[What to do] Each line of the records below that holds "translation" should be returned.

[Supplied records]
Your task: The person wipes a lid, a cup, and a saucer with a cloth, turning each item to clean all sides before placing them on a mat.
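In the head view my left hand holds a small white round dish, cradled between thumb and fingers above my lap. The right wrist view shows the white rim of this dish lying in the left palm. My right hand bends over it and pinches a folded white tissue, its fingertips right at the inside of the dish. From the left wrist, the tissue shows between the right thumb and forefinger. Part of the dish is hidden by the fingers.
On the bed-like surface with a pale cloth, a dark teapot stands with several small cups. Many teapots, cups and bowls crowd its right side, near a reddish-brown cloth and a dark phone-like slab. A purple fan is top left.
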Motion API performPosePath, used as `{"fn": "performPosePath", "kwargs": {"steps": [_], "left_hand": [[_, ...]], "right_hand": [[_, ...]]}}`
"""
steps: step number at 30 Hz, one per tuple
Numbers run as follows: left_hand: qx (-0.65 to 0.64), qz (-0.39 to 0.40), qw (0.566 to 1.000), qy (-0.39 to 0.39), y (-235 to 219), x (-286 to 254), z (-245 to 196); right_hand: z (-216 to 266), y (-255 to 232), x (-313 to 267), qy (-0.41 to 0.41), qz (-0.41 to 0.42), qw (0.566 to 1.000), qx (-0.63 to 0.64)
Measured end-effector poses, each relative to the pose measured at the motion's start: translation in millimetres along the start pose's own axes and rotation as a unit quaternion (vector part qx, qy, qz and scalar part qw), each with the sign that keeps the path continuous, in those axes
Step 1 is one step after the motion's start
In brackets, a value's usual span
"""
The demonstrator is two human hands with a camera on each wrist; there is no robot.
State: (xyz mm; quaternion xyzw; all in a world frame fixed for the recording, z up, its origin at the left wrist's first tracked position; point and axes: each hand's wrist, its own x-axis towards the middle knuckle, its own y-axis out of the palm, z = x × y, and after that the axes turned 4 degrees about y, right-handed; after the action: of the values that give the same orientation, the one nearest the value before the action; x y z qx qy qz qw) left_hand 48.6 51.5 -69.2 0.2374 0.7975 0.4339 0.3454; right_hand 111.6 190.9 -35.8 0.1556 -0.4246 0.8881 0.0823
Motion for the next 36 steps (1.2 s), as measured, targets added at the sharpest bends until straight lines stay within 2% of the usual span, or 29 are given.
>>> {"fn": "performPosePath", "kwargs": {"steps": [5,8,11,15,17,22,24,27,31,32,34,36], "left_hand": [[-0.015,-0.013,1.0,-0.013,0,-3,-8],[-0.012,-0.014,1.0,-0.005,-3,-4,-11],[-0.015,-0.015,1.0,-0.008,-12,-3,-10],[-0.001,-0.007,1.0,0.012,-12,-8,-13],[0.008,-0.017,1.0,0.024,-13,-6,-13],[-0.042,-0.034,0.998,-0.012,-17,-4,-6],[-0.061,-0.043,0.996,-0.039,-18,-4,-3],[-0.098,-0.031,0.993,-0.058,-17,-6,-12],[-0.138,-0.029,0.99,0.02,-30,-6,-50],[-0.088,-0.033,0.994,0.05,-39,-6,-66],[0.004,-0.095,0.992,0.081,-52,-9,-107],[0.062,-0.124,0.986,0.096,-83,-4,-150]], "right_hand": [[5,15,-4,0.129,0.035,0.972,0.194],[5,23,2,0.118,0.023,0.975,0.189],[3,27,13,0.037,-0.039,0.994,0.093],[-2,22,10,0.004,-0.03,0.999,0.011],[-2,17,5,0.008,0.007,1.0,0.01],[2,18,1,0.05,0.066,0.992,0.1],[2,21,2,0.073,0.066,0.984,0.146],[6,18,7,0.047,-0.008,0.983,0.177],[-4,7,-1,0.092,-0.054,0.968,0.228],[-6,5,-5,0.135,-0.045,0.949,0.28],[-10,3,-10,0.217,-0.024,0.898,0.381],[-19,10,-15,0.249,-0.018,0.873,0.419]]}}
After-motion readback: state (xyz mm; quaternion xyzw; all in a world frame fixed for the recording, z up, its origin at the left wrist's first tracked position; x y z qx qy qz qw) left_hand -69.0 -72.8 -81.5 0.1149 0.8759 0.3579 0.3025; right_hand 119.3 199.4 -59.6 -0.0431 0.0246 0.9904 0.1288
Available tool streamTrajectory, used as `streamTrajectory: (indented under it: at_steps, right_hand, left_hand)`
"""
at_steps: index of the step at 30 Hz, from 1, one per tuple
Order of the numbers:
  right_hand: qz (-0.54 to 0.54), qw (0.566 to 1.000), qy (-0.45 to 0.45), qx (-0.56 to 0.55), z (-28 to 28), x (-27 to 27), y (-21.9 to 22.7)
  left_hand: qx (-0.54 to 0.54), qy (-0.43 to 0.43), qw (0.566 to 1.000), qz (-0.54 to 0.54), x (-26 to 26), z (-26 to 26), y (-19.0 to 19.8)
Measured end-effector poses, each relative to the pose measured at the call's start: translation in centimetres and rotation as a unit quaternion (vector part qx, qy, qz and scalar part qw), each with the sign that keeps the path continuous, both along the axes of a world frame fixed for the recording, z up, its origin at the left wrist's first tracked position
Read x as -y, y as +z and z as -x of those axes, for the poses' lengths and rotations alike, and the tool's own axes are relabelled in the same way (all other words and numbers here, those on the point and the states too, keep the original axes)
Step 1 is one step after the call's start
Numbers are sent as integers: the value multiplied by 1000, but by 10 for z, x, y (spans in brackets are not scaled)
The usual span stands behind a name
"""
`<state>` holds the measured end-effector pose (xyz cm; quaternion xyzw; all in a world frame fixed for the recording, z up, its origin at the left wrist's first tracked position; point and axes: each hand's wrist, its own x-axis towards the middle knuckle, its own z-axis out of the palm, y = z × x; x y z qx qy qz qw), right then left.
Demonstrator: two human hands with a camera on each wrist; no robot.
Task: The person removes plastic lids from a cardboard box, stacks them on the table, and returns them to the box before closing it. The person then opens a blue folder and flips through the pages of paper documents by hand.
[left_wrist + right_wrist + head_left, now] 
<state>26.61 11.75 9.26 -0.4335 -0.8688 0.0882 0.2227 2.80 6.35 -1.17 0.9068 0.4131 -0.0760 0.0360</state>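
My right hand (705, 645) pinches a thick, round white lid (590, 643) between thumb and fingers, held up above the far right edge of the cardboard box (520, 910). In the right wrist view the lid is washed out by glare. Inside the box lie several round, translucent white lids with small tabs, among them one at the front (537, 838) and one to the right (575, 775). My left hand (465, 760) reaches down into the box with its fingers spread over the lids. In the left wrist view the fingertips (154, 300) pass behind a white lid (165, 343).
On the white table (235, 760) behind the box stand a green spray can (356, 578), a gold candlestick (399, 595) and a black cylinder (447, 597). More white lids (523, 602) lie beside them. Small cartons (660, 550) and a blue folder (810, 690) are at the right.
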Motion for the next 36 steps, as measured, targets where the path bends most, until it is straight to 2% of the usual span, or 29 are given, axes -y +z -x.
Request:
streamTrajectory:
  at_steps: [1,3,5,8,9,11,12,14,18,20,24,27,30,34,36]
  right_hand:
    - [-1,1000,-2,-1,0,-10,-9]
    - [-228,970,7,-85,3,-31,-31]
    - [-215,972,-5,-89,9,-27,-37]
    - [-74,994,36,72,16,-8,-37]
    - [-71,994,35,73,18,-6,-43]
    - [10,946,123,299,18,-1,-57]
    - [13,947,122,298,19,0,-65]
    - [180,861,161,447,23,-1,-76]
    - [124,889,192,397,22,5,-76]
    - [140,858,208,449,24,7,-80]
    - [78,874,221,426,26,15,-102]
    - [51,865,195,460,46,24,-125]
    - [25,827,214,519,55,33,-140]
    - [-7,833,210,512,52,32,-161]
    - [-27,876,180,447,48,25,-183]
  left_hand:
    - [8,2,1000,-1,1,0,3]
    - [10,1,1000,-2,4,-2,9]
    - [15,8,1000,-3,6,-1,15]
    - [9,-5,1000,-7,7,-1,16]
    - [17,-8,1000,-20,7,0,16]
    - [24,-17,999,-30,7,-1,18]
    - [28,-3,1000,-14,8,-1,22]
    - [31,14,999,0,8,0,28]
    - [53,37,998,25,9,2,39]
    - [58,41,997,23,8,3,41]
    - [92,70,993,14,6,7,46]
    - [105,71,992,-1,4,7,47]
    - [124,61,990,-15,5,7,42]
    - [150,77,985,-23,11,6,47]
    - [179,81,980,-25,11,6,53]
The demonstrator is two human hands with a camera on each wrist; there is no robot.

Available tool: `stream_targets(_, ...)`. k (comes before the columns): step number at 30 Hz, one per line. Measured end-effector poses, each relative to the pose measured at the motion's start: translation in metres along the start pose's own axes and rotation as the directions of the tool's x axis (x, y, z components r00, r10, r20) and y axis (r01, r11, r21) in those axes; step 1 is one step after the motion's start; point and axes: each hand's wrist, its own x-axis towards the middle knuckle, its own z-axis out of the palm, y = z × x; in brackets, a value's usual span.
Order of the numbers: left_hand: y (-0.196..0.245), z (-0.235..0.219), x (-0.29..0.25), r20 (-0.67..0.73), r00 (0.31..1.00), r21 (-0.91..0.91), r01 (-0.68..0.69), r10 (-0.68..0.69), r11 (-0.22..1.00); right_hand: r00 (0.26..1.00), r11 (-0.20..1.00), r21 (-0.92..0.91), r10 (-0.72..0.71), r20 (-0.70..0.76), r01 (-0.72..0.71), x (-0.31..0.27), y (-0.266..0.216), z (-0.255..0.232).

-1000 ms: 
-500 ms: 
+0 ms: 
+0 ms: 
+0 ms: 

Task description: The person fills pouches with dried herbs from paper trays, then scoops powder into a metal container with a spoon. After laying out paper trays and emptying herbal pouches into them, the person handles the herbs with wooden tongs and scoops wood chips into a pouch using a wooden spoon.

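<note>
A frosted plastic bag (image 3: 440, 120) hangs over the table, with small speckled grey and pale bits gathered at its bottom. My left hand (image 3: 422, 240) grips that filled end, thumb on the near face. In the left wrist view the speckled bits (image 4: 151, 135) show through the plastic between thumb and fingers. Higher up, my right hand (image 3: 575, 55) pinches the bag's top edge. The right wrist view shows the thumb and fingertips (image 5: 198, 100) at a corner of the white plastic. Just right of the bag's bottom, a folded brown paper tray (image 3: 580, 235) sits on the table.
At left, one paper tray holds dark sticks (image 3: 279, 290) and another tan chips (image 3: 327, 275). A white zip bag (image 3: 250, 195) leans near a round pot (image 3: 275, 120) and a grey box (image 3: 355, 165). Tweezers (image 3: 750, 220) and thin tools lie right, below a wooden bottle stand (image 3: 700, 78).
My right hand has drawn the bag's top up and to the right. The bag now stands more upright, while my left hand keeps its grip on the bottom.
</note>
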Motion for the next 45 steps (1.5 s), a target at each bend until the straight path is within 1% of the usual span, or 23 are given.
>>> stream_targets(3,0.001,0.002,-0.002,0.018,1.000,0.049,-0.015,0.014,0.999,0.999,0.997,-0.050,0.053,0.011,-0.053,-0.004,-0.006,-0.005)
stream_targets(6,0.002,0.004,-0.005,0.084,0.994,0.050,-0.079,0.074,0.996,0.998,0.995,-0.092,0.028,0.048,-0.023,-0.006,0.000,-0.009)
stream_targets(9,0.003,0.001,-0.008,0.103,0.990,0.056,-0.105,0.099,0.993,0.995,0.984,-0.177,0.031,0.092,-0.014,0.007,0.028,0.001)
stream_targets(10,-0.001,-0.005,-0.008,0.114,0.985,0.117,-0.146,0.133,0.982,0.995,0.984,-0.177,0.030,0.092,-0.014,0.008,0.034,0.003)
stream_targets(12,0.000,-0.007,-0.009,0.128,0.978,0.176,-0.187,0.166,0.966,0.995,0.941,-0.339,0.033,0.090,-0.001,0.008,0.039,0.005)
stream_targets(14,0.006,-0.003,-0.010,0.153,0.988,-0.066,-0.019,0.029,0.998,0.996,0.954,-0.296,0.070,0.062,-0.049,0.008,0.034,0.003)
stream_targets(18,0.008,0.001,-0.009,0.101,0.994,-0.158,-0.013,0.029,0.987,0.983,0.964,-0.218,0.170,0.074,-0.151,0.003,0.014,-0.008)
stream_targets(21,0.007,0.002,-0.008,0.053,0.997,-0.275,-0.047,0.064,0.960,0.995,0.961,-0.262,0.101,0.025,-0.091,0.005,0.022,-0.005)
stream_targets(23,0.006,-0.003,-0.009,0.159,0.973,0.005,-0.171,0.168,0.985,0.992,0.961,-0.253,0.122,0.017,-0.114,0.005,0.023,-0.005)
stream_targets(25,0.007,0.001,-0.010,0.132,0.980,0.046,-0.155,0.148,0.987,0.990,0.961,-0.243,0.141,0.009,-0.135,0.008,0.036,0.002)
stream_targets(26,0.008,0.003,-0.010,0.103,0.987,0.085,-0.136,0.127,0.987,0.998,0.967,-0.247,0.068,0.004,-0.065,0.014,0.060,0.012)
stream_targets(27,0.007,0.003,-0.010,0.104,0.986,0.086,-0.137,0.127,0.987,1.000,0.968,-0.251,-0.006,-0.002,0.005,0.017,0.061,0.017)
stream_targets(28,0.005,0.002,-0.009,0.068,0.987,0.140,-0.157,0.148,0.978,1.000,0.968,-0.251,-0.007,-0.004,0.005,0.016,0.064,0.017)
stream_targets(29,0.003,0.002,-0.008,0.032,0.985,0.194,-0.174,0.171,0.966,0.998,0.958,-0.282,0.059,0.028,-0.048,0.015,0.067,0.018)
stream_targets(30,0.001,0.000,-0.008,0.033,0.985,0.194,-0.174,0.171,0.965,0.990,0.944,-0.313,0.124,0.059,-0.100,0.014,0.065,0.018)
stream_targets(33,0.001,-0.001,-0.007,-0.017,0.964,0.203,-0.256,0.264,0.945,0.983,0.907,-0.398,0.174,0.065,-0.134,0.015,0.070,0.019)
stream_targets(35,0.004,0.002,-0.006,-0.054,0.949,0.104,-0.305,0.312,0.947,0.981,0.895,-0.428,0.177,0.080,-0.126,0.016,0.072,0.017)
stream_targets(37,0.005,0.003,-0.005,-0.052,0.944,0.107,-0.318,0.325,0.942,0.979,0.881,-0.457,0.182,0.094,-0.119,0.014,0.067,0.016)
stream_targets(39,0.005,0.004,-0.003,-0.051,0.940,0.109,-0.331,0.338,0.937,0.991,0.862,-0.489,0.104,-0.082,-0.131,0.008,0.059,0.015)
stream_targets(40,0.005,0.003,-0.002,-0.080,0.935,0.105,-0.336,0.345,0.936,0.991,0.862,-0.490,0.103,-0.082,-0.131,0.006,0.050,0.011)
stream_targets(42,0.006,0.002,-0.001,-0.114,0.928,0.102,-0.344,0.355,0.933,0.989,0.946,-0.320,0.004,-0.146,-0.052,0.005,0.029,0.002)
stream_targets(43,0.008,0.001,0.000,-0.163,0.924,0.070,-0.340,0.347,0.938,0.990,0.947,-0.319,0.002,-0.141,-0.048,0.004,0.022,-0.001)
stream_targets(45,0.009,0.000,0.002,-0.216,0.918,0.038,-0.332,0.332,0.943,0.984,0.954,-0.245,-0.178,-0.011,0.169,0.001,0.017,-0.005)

[The answer]
Measured end-effector poses, each relative to the pose measured at the motion's start: translation in millimetres along the start pose's own axes and rotation as a unit quaternion (vector part qx, qy, qz and scalar part qw), each with the sign that keeps the path continuous, in those axes
Measured end-effector poses, each relative to the pose measured at the call's start: translation in centimetres and rotation as a unit quaternion (vector part qx, qy, qz and scalar part qw), each with the sign that keeps the path continuous, both along the axes of a world frame fixed for the recording, z up, its origin at the left wrist's first tracked position
Available tool: `stream_targets(_, ...)`. k (comes before the columns): step number at 30 Hz, one per line. Measured end-effector poses, each relative to the pose measured at the motion's start: translation in metres along the start pose's own axes and rotation as the directions of the tool's x axis (x, y, z components r00, r10, r20) and y axis (r01, r11, r21) in those axes; step 1 is one step after the motion's start; point and axes: each hand's wrist, its own x-axis towards the middle knuckle, its own z-axis out of the palm, y = z × x; in brackets, a value's usual span.

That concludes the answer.